In the 1860s, Anthony Trollope (1815-1882) appeared as a portraitist of Victorian society, and in the 1870s, George Eliot (1819-1880) came to the reader with her best novel, Middlemarch (1872), after her earlier ones, Adam Bede (1859) and The Mill on the Floss (1860). In the 1880s, George Meredith (1828- 1909) was praised by the critics and public for her novels, such as The Ordeal of Richard Feverel (1859). Furthermore, several minor figures made their contribution to Victorian novel, such as Wilkie Collins (1824-1889) and George Gissing (1857-1903). In the following decades, Charles Dickens (1812-1870) made further critical attacks on the disadvantages of Victorian social life.

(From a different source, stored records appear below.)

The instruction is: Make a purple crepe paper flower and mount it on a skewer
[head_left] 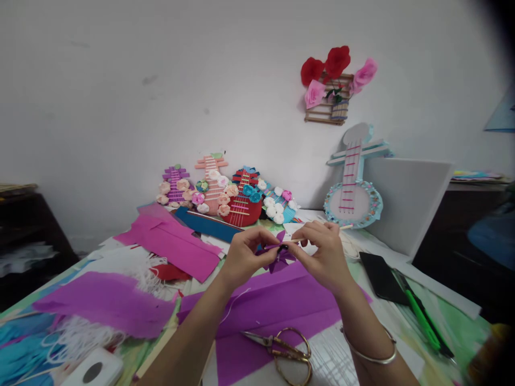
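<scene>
Between my two hands is a small purple paper flower [280,262] with pointed petals, held above the table. My left hand [251,252] pinches the flower from the left, thumb and forefinger closed on it. A thin wooden stick [296,240] lies in the pinched fingers of my right hand [322,252], its tip close to the flower. Dark nail or centre detail where the fingertips meet is too small to tell. Below my hands are purple crepe paper sheets [265,311] and gold-handled scissors [287,351], the blades a little apart and pointing left.
Pink paper [173,241], another purple sheet [108,303] and white string [80,338] cover the left side. A black phone [384,277] and a green cutter [422,319] lie right. Decorated paper instruments [241,201] and a larger one [354,182] lean along the wall.
</scene>
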Tool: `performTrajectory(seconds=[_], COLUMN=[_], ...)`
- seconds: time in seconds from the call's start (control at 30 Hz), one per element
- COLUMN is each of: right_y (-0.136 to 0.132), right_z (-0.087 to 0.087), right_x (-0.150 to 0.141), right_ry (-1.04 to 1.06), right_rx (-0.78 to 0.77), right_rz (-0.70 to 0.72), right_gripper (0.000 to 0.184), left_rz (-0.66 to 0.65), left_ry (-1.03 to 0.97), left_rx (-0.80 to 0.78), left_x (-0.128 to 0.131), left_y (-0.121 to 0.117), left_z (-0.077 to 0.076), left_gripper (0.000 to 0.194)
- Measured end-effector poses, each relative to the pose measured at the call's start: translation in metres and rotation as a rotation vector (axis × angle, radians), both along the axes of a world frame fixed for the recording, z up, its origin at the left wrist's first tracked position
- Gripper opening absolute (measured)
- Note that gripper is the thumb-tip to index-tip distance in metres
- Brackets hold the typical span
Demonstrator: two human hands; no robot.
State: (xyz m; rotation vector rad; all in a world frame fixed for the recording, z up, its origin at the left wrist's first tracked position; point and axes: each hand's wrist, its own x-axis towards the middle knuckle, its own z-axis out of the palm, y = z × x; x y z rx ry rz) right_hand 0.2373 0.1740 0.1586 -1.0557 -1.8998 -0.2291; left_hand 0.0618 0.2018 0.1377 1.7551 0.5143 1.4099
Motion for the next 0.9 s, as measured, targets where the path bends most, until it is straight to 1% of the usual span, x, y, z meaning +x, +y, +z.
performTrajectory(seconds=[0.1,0.17,0.27,0.4,0.47,0.53,0.63,0.73,0.9], right_y=[-0.001,-0.001,0.0,0.0,0.0,-0.001,-0.001,-0.001,-0.002], right_z=[0.001,0.001,0.001,0.001,0.001,0.001,0.001,0.001,0.002], right_x=[0.0,0.0,0.001,0.002,0.003,0.003,0.003,0.002,0.004], right_ry=[0.024,0.031,0.028,0.023,0.021,0.02,0.022,0.027,0.029], right_rx=[-0.034,-0.045,-0.04,-0.023,-0.014,-0.004,0.001,0.003,0.018], right_rz=[0.022,0.031,0.04,0.044,0.043,0.039,0.043,0.054,0.07], right_gripper=[0.02,0.02,0.019,0.019,0.02,0.02,0.02,0.019,0.02], left_rz=[0.011,0.042,0.166,0.362,0.419,0.454,0.47,0.453,0.362], left_ry=[0.041,0.073,0.137,0.249,0.28,0.293,0.295,0.292,0.299], left_rx=[0.06,0.104,0.22,0.465,0.541,0.571,0.563,0.543,0.503], left_x=[-0.001,-0.002,-0.001,0.001,0.002,0.002,0.002,0.002,-0.001], left_y=[0.0,0.0,-0.004,-0.009,-0.01,-0.01,-0.009,-0.009,-0.013], left_z=[0.001,0.001,0.004,0.007,0.008,0.008,0.007,0.006,0.009], left_gripper=[0.008,0.012,0.017,0.012,0.011,0.01,0.011,0.011,0.008])
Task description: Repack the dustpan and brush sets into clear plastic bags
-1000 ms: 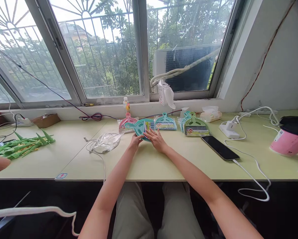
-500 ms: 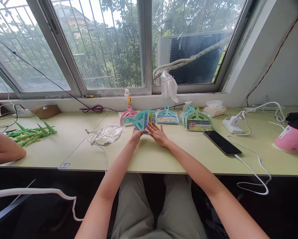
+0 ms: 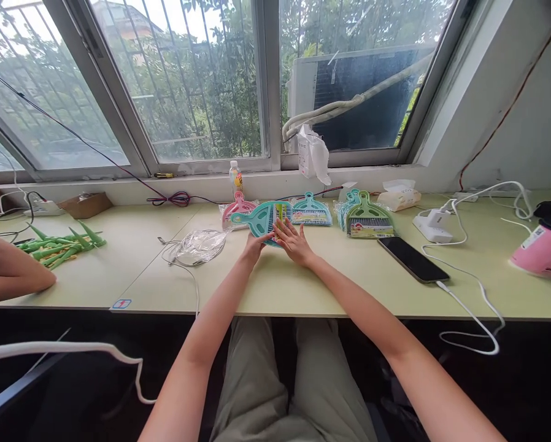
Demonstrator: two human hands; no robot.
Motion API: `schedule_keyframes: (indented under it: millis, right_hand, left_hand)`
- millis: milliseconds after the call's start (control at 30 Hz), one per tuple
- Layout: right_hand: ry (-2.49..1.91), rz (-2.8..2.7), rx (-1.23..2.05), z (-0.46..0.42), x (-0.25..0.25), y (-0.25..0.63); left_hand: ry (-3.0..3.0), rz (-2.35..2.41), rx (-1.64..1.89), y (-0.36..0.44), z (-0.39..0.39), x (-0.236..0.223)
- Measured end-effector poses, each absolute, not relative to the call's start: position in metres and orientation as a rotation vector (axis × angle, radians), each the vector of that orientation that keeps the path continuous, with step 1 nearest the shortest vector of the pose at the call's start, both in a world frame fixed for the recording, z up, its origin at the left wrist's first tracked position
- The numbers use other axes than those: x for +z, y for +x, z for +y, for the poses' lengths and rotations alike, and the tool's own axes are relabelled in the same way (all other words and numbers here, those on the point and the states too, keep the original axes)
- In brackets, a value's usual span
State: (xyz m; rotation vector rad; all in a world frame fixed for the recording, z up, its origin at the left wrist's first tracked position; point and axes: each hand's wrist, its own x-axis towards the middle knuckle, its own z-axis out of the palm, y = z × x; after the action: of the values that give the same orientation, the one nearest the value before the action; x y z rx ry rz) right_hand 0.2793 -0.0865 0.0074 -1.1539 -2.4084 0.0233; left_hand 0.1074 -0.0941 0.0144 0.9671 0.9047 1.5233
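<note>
A teal mini dustpan-and-brush set (image 3: 259, 221) is tilted up off the table, its handle pointing left. My left hand (image 3: 256, 244) grips its lower edge, thumb in front and the other fingers mostly hidden behind. My right hand (image 3: 296, 244) lies over the front of the set's printed label (image 3: 281, 212), fingers stretched out and spread. Just behind are a pink dustpan set (image 3: 239, 204) and a blue dustpan set (image 3: 310, 212), both flat on the table. Farther right sits a green dustpan set (image 3: 370, 216) beside teal ones in plastic wrap.
Crumpled clear plastic bags (image 3: 202, 247) and a white cable lie to the left. A phone (image 3: 412, 259) on a charging cable, a power adapter (image 3: 432, 226) and a pink cup (image 3: 540, 248) are on the right. Another person's arm (image 3: 13, 270) rests near green pointed objects (image 3: 64, 245).
The view has shifted slightly. Both hands stay on the teal set, with only a small shift of the right fingers on the label. The other person's elbow shows a little farther right.
</note>
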Motion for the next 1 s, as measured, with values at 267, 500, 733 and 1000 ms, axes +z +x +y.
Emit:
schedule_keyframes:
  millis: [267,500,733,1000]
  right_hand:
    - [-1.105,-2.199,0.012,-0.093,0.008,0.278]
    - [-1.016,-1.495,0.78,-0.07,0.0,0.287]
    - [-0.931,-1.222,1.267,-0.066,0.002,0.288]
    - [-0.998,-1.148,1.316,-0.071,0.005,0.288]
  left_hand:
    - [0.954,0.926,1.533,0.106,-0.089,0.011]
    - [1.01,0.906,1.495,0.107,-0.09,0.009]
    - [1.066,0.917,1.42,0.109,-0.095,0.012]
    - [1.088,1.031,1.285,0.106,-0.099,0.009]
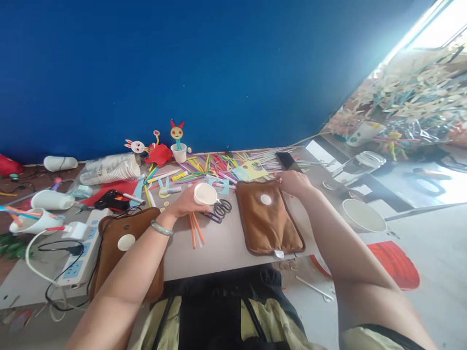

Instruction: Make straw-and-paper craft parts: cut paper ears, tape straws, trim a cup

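Observation:
A white paper cup point(205, 194) is in my left hand point(186, 203), its open mouth facing me. Black-handled scissors point(222, 209) lie on the table just right of that hand. Below the cup are orange strips point(197, 228) side by side. My right hand point(295, 183) has its fingers closed at the top right corner of a brown hot-water bag point(268, 218), which lies flat with a white round patch on it. A dark phone point(287, 161) lies just behind the right hand.
Colourful sticks point(215, 165) are spread along the back by the blue wall. A bunny figure in a cup point(179, 153) stands behind them. At left are stacked cups point(113, 170), a glue gun point(111, 200), a power strip point(82, 253) and another brown bag point(153, 223). A glass jar point(359, 165) stands right.

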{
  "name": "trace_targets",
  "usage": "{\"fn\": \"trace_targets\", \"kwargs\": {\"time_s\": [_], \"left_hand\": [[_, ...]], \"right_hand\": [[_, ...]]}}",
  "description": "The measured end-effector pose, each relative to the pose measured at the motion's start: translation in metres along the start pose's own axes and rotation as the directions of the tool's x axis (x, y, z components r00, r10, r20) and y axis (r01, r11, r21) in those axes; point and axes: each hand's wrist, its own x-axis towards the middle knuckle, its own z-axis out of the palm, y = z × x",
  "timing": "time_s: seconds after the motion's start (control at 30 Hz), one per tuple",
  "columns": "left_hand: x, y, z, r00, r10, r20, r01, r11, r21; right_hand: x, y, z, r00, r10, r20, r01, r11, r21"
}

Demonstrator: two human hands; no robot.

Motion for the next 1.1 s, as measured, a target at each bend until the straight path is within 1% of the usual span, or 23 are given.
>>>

The historical novel, reaching its height with Sir Walter Scott (1771-1832), was also popular in the Victorian period, but its authorship came from the lesser novelists, such as Bulwer- Lytton (1803-1873), the author of The Last Days of Pompeii (1834) or Charles Reade (1814-1884), the author of The Cloister and the Hearth (1861). William Harrison Ainsworth (1805-1882) concentrated on the horrors of the Gothic novel in his books, such as Jack Sheppard (1839), Windsor Castle (1843) and The Lancashire Witches (1848).

Two other Victorian writers who portrayed the world of fantasy for children and are still widely read, are Lewis Carroll (pseudonym of Charles Dodgson (1832-1898), and Edward Lear (1812-1888), famous for his limericks. Carroll's Alice's Adventures in Wonderland (1865) and Through the Looking-Glass (1871) combine fantasy with queer logic, probably because the author was a mathematician. Also with an appeal for children created Robert Louis Stevenson (1850-1894). His classic Treasure Island (1883) remains one of the favourite books for children.